The complaints procedure of the Commission remains its strongest tool in the protection of the rights guaranteed in the African Charter on Human and Peoples’ Rights. The Commission remains the most accessible and active mechanism in the African Human Rights System. As such, it represents the primary recourse available to those subjected to human rights violations. We recognise and applaud the great strides that the Commission has made in developing its communications jurisprudence. Receiving a legal remedy for the violation of protected human rights is at the core of the Human Rights System. Further, we recognise that the Commission will continue to play an important role in the enforcement of human rights in Africa through its communication procedure, regardless of the establishment of the African Court.
It is therefore with concern that we note the prolonged periods the Commission takes to complete its consideration of communications. It is not unusual for the consideration of a communication, from seizure to decision, to take seven years. The Commission takes up to four years to decide on admissibility.

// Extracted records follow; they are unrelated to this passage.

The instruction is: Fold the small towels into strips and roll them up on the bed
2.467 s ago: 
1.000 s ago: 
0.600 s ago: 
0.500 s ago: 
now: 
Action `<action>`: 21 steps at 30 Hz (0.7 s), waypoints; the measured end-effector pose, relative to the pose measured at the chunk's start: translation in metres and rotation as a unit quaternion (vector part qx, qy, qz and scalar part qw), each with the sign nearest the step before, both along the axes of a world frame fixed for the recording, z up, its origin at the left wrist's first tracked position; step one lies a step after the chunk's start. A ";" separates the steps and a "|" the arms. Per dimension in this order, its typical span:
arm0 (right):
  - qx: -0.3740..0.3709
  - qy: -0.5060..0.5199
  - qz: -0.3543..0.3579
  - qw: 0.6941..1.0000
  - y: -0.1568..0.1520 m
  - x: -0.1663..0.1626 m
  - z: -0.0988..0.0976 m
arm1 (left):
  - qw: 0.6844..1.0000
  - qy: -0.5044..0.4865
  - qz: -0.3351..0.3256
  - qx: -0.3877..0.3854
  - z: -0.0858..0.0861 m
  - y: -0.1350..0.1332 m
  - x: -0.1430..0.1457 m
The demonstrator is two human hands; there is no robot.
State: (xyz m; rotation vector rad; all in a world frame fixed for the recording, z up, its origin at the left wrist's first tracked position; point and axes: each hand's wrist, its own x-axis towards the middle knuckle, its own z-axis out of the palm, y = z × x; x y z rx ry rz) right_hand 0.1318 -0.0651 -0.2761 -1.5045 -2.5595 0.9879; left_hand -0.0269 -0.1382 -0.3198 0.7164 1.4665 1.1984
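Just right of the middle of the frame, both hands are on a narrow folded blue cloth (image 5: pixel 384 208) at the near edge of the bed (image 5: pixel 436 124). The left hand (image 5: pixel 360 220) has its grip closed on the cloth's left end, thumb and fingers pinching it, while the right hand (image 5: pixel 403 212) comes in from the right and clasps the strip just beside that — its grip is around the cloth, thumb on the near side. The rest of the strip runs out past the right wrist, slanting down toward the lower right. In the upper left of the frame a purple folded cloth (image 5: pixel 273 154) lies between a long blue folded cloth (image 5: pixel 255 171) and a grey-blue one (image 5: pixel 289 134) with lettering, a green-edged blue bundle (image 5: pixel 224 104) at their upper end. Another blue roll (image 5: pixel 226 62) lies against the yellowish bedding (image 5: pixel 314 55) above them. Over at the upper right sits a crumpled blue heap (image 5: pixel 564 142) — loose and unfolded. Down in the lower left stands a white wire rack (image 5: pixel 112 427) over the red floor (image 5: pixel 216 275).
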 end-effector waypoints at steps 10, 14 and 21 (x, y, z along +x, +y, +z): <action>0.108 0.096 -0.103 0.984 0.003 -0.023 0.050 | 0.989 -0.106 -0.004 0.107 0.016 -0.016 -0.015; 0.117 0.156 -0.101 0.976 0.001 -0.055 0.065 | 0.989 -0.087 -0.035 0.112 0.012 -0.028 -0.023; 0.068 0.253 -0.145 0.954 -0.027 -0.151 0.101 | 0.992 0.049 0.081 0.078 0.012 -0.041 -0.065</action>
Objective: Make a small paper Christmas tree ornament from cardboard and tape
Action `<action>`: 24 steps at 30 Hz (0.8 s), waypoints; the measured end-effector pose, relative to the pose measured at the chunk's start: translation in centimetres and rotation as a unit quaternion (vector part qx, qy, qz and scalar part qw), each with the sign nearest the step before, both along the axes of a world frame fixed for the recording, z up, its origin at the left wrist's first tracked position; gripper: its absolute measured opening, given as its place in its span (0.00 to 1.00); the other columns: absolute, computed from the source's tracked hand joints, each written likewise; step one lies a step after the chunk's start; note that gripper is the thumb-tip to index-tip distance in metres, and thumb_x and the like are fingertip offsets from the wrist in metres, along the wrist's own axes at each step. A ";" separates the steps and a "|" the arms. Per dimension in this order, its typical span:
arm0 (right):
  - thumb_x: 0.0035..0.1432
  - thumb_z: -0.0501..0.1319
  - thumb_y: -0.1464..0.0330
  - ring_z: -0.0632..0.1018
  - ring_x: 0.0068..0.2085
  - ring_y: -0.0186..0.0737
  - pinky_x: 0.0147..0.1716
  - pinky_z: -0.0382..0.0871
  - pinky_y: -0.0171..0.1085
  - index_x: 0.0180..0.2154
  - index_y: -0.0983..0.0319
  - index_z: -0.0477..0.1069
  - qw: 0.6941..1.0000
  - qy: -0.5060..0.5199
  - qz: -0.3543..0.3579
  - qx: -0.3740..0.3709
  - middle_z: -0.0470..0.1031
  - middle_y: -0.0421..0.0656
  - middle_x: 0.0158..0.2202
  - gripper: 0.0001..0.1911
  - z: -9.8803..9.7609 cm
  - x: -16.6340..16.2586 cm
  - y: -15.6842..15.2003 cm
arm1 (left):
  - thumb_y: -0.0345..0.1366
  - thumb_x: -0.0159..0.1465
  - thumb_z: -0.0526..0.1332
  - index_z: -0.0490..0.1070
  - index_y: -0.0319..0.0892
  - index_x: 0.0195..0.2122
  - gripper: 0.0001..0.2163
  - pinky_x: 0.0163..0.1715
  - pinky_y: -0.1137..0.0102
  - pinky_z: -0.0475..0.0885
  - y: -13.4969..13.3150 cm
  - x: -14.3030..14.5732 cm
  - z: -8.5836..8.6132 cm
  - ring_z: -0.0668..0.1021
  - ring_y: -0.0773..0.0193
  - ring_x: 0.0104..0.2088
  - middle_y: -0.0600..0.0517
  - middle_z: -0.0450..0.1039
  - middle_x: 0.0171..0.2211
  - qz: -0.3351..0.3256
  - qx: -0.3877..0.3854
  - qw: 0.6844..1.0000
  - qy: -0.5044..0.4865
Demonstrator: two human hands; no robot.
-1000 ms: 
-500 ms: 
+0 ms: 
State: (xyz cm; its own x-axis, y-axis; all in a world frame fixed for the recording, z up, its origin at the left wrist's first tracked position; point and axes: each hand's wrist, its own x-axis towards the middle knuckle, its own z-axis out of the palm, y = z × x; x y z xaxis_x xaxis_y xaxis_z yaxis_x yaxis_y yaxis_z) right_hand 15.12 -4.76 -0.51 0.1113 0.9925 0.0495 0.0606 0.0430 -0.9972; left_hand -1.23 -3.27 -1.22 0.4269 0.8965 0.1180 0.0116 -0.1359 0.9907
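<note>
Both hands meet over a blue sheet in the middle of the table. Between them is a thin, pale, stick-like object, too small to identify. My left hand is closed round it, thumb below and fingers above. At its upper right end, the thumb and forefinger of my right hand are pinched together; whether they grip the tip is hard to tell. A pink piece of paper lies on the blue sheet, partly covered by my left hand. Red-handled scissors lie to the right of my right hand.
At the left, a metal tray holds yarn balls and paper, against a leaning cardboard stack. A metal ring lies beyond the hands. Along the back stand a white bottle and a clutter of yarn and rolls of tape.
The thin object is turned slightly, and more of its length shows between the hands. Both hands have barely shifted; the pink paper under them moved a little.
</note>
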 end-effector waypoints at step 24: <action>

We appreciate the constraints faced by the Commission covering a vast continent of 53 diverse countries. However, the current delays are of serious concern. Victims of human rights violations wait for long for a decision from this Honourable Commission to validate their rights. Receiving a decision in his or her favour is an important aspect of redress for all who have suffered human rights violations. However, where the victim of human rights violations has to wait an extra six years for the Commission’s decision, this aspect of the remedy is negated.